* **Work to be completed**:
With nothing left out, give the data back exactly.

══════════

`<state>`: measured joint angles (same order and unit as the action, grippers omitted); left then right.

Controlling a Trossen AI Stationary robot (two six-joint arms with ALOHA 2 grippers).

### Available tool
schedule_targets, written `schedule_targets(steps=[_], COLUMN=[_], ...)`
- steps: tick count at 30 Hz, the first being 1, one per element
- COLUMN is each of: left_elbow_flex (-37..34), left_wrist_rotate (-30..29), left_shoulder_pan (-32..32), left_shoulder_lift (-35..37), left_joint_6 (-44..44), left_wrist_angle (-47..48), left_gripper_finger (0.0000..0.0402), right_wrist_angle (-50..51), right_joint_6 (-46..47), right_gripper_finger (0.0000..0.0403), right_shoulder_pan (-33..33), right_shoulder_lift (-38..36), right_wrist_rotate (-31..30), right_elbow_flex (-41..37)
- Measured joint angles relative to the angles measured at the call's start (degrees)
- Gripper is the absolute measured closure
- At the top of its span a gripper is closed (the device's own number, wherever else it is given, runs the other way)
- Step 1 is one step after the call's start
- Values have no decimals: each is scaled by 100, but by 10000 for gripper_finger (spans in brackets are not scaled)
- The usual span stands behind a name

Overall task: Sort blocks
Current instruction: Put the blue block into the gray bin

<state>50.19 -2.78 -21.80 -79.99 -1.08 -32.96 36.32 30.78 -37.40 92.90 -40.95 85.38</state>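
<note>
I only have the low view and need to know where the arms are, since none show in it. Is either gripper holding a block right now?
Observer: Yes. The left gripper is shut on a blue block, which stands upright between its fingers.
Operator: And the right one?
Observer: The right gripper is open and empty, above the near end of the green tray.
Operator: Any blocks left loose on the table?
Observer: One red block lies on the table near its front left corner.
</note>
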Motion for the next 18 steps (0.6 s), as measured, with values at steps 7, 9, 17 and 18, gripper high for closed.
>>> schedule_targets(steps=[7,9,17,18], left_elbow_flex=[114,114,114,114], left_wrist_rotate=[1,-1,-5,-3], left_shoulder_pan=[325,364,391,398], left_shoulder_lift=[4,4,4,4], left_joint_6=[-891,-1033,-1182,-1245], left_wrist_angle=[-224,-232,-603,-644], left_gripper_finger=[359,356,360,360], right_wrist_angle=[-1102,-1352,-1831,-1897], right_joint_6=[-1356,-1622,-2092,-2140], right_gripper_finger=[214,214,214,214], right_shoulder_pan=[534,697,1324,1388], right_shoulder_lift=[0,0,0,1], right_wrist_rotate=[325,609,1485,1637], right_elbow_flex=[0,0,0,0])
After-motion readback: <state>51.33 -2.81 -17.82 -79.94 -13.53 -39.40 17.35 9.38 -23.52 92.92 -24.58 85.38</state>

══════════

* **Response to this exercise**:
`<state>`: measured joint angles (same order and unit as the action, grippers omitted); left then right.

Controlling a Trossen AI Stationary robot (two six-joint arms with ALOHA 2 grippers).

### Available tool
schedule_targets, written `schedule_targets(steps=[_], COLUMN=[_], ...)`
- steps: tick count at 30 Hz, the first being 1, one per element
- COLUMN is each of: left_elbow_flex (-37..34), left_wrist_rotate (-30..29), left_shoulder_pan (-32..32), left_shoulder_lift (-35..37), left_joint_6 (-44..44), left_wrist_angle (-47..48), left_gripper_finger (0.0000..0.0402), right_wrist_angle (-50..51), right_joint_6 (-46..47), right_gripper_finger (0.0000..0.0403), right_shoulder_pan (-33..33), right_shoulder_lift (-38..36), right_wrist_rotate (-31..30), right_elbow_flex (-41..37)
- Measured joint angles relative to the angles measured at the call's start (degrees)
- Gripper is the absolute measured closure
- At the top of its span a gripper is closed (the device's own number, wherever else it is given, runs the other way)
- Step 1 is one step after the call's start
- Values have no decimals: each is scaled by 100, but by 10000 for gripper_finger (spans in brackets are not scaled)
- The usual span stands behind a name

Overall task: Sort blocks
Current instruction: Put the blue block into the gray bin

<state>50.19 -2.78 -21.80 -79.99 -1.08 -32.96 36.32 30.78 -37.40 92.90 -40.95 85.38</state>
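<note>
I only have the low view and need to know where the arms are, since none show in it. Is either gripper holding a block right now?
Observer: Yes. The left gripper is shut on a blue block, which stands upright between its fingers.
Operator: And the right one?
Observer: The right gripper is open and empty, above the near end of the green tray.
Operator: Any blocks left loose on the table?
Observer: One red block lies on the table near its front left corner.
</note>
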Motion for the next 18 steps (0.6 s), as measured, with values at steps 7, 9, 17 and 18, gripper high for closed.
>>> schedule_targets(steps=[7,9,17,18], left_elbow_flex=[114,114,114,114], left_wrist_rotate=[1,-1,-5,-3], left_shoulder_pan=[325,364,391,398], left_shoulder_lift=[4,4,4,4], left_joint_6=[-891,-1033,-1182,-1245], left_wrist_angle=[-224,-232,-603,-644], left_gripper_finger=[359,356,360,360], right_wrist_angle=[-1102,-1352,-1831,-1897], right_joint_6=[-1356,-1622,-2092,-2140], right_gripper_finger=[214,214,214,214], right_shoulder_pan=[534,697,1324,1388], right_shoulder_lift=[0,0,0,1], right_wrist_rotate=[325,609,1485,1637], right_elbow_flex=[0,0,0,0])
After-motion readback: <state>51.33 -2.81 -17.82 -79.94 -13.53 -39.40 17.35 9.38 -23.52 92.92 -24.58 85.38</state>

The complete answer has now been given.